[[ Records provided open ]]
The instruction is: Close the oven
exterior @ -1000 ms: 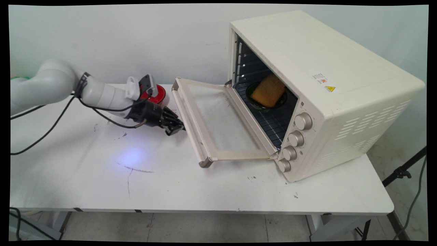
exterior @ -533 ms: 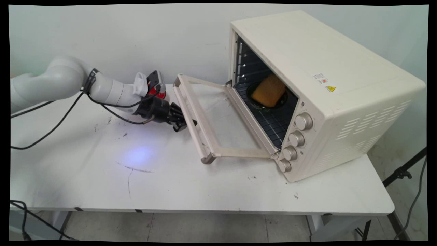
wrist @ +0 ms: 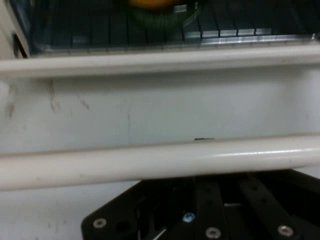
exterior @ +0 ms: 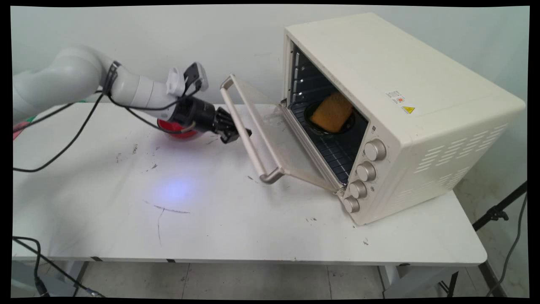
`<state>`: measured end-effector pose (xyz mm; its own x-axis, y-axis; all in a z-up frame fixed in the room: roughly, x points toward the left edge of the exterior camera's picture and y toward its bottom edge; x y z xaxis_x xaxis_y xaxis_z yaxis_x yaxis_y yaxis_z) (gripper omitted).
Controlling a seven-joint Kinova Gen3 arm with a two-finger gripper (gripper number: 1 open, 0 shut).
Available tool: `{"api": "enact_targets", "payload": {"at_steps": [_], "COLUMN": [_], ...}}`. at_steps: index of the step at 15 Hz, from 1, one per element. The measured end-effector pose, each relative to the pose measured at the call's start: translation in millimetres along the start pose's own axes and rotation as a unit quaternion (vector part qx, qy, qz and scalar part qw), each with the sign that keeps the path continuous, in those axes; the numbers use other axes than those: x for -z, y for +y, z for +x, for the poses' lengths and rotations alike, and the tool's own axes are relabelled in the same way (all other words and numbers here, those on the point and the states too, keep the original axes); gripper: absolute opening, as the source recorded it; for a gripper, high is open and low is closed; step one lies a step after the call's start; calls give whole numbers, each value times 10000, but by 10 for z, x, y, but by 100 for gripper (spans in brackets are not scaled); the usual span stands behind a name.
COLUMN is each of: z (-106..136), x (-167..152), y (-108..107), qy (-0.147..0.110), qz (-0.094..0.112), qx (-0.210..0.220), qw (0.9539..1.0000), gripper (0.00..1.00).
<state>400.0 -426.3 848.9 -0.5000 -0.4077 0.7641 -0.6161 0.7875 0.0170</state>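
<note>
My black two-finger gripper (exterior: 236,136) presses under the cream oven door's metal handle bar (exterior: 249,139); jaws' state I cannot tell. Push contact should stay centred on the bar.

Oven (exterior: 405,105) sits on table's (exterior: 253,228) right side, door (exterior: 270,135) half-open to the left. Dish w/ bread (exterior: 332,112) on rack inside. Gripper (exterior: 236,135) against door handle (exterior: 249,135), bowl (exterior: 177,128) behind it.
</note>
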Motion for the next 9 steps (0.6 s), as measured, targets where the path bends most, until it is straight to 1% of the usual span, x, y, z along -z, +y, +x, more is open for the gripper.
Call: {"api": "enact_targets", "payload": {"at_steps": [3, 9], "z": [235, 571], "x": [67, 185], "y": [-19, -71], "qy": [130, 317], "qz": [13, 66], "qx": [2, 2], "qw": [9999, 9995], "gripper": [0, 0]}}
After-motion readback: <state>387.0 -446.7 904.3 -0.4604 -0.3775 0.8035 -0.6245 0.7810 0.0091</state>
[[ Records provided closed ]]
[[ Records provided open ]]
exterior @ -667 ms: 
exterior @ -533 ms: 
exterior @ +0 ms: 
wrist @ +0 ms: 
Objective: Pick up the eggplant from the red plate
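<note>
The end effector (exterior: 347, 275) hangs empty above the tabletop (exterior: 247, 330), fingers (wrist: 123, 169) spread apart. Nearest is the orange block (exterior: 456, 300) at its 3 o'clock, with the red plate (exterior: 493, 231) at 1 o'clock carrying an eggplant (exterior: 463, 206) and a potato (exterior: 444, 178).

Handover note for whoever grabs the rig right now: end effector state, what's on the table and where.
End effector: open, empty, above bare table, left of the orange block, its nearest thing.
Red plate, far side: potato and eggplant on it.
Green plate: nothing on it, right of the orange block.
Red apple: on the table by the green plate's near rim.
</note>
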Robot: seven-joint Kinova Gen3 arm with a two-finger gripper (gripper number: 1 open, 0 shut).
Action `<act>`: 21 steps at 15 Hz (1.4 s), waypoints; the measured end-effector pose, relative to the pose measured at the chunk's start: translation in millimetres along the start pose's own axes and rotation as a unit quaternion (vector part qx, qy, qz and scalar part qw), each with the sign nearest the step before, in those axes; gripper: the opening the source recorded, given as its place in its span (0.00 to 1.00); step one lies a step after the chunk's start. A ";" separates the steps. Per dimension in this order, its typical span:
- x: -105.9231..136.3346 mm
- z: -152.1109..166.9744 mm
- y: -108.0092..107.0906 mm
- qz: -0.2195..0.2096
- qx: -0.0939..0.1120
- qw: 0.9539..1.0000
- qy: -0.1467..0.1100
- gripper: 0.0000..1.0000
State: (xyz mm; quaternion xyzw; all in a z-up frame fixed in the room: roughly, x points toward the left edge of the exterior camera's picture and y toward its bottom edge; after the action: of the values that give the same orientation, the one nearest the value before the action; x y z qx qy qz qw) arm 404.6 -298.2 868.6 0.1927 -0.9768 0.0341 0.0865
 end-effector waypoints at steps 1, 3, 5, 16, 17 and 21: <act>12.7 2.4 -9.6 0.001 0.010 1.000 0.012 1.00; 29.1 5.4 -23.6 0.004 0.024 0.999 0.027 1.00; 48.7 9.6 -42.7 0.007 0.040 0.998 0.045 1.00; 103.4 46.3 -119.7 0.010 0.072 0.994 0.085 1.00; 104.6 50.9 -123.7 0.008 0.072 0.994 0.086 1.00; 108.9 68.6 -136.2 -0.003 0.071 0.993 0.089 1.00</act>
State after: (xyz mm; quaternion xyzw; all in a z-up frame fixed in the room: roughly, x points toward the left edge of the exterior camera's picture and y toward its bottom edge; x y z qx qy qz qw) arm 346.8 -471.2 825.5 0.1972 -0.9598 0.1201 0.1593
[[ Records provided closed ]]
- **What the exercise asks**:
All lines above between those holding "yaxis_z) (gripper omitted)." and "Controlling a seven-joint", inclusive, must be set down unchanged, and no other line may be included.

- **Result of this task**:
`<state>`: measured end-effector pose (xyz mm; its own x-axis, y-axis; all in a z-up frame fixed in the room: roughly, x points toward the left edge of the exterior camera's picture and y toward its bottom edge; x y z xaxis_x xaxis_y xaxis_z yaxis_x yaxis_y yaxis_z) (gripper omitted).
Controlling a seven-joint Kinova Gen3 arm with a two-finger gripper (gripper number: 1 open, 0 shut).

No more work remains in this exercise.